(Collection entries)
_____
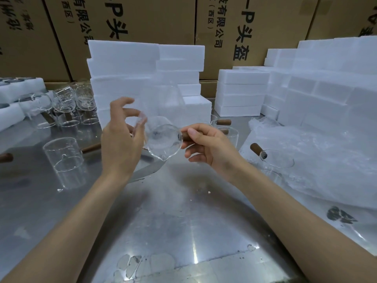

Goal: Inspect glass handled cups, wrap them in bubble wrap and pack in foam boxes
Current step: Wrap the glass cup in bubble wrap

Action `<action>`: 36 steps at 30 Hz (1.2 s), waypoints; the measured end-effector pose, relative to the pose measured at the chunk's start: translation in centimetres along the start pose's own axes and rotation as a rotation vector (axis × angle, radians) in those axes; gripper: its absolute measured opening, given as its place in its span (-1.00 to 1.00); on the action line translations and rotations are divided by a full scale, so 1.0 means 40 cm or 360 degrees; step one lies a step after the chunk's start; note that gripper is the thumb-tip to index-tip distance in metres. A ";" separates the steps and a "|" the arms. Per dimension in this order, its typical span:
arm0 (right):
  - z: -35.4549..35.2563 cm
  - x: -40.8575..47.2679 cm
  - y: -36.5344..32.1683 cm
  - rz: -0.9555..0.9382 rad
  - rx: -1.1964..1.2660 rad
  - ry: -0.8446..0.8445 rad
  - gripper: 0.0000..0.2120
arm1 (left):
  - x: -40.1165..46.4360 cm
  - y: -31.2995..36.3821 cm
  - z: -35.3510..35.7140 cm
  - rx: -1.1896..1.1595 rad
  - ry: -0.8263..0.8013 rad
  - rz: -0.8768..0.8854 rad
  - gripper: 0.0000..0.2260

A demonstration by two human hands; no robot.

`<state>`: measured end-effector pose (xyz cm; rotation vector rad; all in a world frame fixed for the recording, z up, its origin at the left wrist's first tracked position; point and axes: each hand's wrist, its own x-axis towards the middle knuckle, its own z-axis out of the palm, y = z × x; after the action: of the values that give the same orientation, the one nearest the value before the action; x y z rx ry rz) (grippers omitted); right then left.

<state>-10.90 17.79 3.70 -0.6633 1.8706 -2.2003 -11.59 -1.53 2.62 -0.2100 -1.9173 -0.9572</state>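
Your right hand (pixel 206 144) grips the brown wooden handle of the clear glass spouted cup (pixel 164 140), held above the middle of the steel desk (pixel 173 221). The handle runs rightward, the mouth faces you. Your left hand (pixel 120 137), fingers loosely spread, hovers just left of the rim. The crumpled bubble wrap (pixel 316 160) lies toward the desk's right edge, nearer your right hand.

Work surface: brushed metal table (pixel 179 217), scuffed, with pale glare streaks and small white crumbs; spans the near and middle ground. Far wall: fully covered by stacked brown cardboard cartons (pixel 155 19) printed with black characters, some turned sideways. Light: soft, even and cool in tone, reflecting dully off the metal; its source is out of view.
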 end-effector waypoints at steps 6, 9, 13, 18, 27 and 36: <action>0.012 0.006 0.021 0.0099 -0.0066 0.0164 -0.85 | 0.005 -0.004 -0.002 0.0046 0.0041 0.0104 -0.86; 0.023 0.003 0.032 0.0060 -0.0126 0.0277 -0.87 | -0.001 0.005 0.002 0.0094 0.0014 0.0188 -0.84; 0.042 -0.002 0.039 -0.0106 -0.0190 0.0427 -0.89 | -0.003 0.018 -0.001 0.0090 0.0027 0.0227 -0.81; 0.070 0.000 0.076 -0.0331 -0.0340 0.0555 -0.93 | -0.024 0.061 0.013 0.0124 -0.0128 0.0434 -0.85; 0.072 0.012 0.090 -0.0750 -0.0810 0.0578 -0.61 | -0.083 0.162 0.053 -0.0358 -0.0414 0.0701 -0.89; 0.031 -0.007 0.073 -0.0142 -0.0221 0.0356 -0.77 | -0.039 0.137 0.012 -0.0322 -0.0022 0.0411 -0.73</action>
<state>-10.55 16.25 0.96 -0.5525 2.1588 -2.2996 -8.32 2.90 4.17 -0.5698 -1.7531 -0.9741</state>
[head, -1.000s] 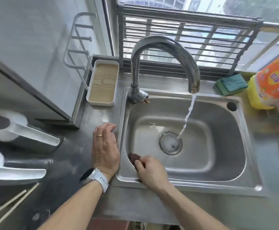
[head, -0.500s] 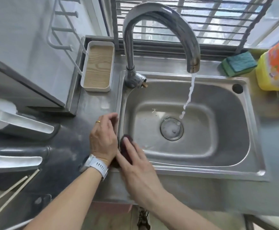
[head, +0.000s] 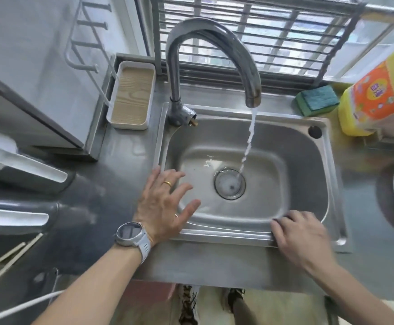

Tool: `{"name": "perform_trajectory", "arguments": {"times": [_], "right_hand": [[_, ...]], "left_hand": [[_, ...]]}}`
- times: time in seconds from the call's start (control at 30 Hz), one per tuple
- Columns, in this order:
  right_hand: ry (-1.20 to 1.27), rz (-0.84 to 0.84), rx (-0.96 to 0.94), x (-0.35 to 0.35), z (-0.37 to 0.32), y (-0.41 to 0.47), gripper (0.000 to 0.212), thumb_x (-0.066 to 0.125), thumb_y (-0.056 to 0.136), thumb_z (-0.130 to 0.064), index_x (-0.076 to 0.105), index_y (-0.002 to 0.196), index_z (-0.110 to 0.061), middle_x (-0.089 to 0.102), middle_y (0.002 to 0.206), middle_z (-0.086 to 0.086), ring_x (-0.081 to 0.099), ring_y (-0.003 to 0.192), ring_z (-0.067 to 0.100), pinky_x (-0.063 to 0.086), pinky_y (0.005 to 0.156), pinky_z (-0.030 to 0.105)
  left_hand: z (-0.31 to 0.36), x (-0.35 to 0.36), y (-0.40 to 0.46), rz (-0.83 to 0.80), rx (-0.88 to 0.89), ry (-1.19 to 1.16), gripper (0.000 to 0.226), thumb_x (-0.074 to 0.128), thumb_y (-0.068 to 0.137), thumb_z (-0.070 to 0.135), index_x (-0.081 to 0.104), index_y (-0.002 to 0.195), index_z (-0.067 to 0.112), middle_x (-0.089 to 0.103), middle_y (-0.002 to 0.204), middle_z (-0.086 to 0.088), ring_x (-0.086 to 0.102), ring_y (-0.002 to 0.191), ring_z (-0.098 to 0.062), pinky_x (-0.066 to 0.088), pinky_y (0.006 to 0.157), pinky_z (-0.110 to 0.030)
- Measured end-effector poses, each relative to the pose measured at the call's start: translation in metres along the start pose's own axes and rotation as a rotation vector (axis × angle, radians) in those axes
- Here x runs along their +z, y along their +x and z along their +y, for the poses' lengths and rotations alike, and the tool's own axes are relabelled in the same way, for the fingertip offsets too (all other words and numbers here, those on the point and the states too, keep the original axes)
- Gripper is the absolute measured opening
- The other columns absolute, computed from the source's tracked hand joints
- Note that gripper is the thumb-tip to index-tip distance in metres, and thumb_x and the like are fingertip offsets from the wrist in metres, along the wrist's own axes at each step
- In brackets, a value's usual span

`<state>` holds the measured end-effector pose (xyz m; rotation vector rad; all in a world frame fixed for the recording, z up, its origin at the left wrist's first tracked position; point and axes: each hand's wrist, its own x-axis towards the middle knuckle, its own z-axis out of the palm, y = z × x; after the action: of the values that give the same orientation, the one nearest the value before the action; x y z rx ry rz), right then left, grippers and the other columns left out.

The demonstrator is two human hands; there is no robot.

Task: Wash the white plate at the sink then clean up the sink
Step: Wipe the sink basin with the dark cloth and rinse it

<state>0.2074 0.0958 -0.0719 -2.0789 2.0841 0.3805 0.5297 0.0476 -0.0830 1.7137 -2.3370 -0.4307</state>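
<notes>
Left hand lies flat with fingers spread, grasping nothing, on the sink at its left rim. Right hand presses the front rim; its grasp cannot be told. Tap running into the drain.

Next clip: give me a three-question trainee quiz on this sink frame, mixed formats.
1. True or false: water is running from the curved chrome tap into the stainless steel sink.
2. Where is the right hand? A) on the tap B) at the sink's front rim C) on the green sponge
3. Fill in: the left hand, fingers spread, wears a gold ____.

Key: 1 true; 2 B; 3 ring.
</notes>
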Motion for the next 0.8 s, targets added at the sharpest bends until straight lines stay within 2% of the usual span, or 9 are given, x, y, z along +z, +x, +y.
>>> {"name": "perform_trajectory", "arguments": {"times": [0.1,0.2,0.27,0.33,0.4,0.5,0.63,0.73,0.8], "right_hand": [[0.219,0.036,-0.270,0.011,-0.117,0.004,0.044,0.029,0.099,-0.041,0.070,0.108,-0.030,0.068,0.104,-0.002,0.057,0.096,0.027,0.044,0.086,0.040],[0.393,0.045,-0.481,0.004,-0.177,0.012,0.035,0.045,0.091,-0.027,0.069,0.115,-0.018,0.070,0.108,0.004,0.054,0.099,0.026,0.044,0.084,0.038],[0.404,0.043,-0.463,0.003,-0.134,0.009,0.033,0.042,0.096,-0.033,0.071,0.107,-0.023,0.070,0.103,0.000,0.054,0.095,0.023,0.044,0.085,0.035],[0.247,0.012,-0.380,0.008,-0.051,0.000,0.036,0.038,0.097,-0.038,0.072,0.094,-0.026,0.068,0.096,-0.004,0.056,0.089,0.023,0.047,0.085,0.037],[0.108,0.079,-0.333,-0.003,0.035,0.004,0.032,0.045,0.094,-0.034,0.070,0.076,-0.023,0.067,0.084,-0.003,0.056,0.082,0.023,0.051,0.079,0.039],[-0.132,0.102,-0.557,-0.021,0.117,0.044,0.024,0.058,0.092,-0.028,0.073,0.074,-0.019,0.069,0.096,0.001,0.060,0.100,0.026,0.050,0.093,0.036],[-0.453,0.152,-0.859,-0.038,0.137,0.159,0.029,0.052,0.094,-0.030,0.075,0.082,-0.017,0.065,0.111,0.006,0.057,0.119,0.035,0.042,0.107,0.042],[-0.617,0.188,-0.962,-0.061,0.103,0.229,0.035,0.046,0.082,-0.025,0.077,0.067,-0.019,0.072,0.106,0.006,0.068,0.105,0.034,0.046,0.100,0.039],[-0.568,0.162,-0.948,-0.055,0.101,0.223,0.036,0.045,0.081,-0.027,0.076,0.063,-0.020,0.074,0.098,0.005,0.071,0.094,0.033,0.053,0.090,0.037]], "left_hand": [[0.007,0.008,0.001,0.049,0.011,-0.034,0.048,0.043,0.098,0.053,0.075,0.108,0.019,0.067,0.126,-0.008,0.061,0.121,-0.031,0.029,0.120,-0.056],[0.007,0.017,0.005,0.057,0.016,-0.012,0.051,0.037,0.100,0.051,0.075,0.107,0.018,0.069,0.123,-0.008,0.063,0.117,-0.032,0.034,0.117,-0.055],[0.007,0.024,0.007,0.028,0.009,0.049,0.048,0.039,0.097,0.049,0.076,0.102,0.019,0.072,0.116,-0.007,0.067,0.112,-0.030,0.036,0.114,-0.056],[0.010,0.029,0.008,-0.017,0.013,0.124,0.046,0.041,0.094,0.050,0.077,0.089,0.022,0.074,0.102,-0.004,0.070,0.099,-0.028,0.040,0.111,-0.053],[0.012,0.034,0.007,-0.042,0.009,0.142,0.049,0.040,0.093,0.053,0.075,0.077,0.023,0.072,0.089,-0.001,0.069,0.087,-0.029,0.046,0.102,-0.048],[0.010,0.035,0.009,-0.049,-0.022,0.135,0.055,0.038,0.094,0.058,0.072,0.068,0.024,0.067,0.078,0.005,0.064,0.078,-0.028,0.049,0.088,-0.045],[0.011,0.035,0.009,-0.012,-0.037,0.169,0.052,0.043,0.091,0.060,0.070,0.063,0.026,0.064,0.071,0.009,0.061,0.074,-0.023,0.047,0.087,-0.038],[0.011,0.036,0.009,-0.015,-0.022,0.217,0.053,0.043,0.091,0.063,0.072,0.066,0.027,0.065,0.070,0.009,0.060,0.074,-0.019,0.041,0.089,-0.034],[0.008,0.036,0.009,-0.026,-0.021,0.216,0.053,0.044,0.091,0.063,0.072,0.066,0.027,0.065,0.069,0.008,0.061,0.073,-0.019,0.037,0.090,-0.033]]}}
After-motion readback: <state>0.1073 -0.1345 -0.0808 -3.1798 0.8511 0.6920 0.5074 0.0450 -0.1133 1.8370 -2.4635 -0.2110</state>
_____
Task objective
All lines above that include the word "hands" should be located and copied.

Written answer
A demonstration by two human hands; no robot.
The demonstrator is two human hands; there is no robot.

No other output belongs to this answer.